(WORK INSTRUCTION) All lines from the one containing "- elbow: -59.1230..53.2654" down to the one containing "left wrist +", both ends included, are to be given again exactly; omit the rest of the listing below.

################

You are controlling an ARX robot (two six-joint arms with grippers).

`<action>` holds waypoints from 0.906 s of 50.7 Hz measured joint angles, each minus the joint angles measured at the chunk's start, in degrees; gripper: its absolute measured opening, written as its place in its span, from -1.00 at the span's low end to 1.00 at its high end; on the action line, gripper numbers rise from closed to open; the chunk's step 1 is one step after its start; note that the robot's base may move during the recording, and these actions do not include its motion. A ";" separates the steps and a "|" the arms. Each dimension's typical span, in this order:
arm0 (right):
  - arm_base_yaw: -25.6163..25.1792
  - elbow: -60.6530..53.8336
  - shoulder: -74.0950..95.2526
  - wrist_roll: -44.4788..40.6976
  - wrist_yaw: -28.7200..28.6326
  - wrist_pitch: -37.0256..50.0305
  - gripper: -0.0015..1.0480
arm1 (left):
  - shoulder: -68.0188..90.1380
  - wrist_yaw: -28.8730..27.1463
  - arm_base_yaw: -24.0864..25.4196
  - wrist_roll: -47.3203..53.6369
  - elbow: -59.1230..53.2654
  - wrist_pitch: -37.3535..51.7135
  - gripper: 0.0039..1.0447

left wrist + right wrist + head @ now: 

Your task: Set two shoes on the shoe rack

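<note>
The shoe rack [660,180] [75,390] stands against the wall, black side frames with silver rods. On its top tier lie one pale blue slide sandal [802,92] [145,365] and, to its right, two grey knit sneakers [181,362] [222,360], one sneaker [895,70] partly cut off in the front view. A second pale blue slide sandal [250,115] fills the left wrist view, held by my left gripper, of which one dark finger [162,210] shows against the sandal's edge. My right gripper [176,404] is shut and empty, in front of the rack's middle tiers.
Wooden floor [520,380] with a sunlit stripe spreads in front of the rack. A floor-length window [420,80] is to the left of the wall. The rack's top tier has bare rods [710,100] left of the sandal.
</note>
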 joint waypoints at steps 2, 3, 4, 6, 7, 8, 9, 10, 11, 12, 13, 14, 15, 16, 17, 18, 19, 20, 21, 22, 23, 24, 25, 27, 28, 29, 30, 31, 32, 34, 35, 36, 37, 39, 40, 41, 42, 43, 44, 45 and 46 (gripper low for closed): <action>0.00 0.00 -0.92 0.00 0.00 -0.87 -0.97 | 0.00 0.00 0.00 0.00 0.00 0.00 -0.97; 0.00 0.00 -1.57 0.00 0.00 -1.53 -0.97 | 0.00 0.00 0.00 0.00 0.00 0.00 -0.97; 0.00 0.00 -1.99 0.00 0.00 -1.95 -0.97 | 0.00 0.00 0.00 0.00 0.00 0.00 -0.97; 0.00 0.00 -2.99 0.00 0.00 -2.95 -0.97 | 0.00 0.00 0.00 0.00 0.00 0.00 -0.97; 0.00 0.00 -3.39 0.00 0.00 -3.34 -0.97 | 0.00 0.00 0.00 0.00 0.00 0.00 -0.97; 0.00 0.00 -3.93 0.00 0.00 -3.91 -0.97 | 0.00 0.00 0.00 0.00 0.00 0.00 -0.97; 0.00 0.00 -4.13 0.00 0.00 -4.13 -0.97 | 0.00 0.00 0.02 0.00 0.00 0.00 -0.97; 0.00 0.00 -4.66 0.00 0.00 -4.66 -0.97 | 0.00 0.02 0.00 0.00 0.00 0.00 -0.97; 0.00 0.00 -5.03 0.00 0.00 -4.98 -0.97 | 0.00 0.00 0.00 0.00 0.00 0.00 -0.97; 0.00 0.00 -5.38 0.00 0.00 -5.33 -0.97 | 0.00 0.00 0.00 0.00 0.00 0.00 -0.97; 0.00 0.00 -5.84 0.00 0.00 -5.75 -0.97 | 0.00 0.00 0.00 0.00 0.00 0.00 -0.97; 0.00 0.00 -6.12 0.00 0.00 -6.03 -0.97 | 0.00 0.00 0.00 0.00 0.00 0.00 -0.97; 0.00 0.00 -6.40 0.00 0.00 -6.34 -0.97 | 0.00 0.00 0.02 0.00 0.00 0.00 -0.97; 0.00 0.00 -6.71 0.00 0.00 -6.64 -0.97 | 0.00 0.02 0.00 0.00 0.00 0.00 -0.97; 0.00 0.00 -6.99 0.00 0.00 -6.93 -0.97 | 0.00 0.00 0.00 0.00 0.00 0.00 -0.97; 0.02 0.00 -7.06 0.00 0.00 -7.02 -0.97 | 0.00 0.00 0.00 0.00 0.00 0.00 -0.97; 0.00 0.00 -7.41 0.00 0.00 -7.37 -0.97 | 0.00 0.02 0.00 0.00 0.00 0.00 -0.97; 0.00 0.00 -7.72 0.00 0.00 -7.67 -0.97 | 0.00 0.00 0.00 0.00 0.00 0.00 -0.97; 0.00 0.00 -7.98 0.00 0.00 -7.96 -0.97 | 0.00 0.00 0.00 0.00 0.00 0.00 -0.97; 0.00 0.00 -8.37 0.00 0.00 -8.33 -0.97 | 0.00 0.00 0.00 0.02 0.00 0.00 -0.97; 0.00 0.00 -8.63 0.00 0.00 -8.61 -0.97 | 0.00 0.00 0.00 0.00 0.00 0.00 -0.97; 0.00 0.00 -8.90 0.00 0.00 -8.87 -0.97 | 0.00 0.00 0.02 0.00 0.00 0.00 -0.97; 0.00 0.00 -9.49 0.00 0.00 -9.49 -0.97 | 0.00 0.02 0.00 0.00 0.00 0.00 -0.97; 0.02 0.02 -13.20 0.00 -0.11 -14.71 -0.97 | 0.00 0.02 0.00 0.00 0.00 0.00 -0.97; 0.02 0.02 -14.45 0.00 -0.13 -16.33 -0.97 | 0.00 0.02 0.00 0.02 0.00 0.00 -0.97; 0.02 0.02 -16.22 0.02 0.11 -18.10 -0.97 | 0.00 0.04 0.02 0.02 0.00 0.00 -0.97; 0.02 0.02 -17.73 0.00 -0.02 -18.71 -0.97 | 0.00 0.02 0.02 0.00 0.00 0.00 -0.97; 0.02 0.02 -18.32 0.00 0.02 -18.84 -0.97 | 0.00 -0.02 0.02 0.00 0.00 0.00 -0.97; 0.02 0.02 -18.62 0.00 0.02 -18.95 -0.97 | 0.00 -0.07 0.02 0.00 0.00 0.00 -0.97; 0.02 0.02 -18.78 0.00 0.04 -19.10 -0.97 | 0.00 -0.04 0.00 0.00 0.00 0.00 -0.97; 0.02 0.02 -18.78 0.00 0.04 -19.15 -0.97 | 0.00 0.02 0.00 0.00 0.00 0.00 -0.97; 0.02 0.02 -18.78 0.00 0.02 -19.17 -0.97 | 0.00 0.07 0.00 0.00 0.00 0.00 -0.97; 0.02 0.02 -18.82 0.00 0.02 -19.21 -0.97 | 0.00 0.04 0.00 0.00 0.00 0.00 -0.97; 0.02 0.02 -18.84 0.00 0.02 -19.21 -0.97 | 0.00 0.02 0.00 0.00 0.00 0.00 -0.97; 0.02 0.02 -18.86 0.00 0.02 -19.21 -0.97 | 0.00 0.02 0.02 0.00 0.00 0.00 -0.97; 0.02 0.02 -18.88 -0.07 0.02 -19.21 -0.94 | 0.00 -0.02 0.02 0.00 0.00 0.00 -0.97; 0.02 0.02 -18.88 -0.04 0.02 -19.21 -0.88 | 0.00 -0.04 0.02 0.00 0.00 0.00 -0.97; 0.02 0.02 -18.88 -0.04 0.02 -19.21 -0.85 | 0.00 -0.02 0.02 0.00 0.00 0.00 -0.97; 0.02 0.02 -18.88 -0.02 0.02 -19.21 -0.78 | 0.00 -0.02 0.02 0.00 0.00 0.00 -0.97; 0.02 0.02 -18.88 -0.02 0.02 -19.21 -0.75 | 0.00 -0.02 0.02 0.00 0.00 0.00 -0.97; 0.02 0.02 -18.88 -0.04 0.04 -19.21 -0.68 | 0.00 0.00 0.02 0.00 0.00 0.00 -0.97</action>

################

(EXERCISE OUTPUT)
  - elbow: -59.1230..53.2654
  - wrist_pitch: -37.3535..51.7135
  - gripper: 0.0039..1.0447

left wrist + right wrist + head @ now: 

Nothing further is needed for this answer.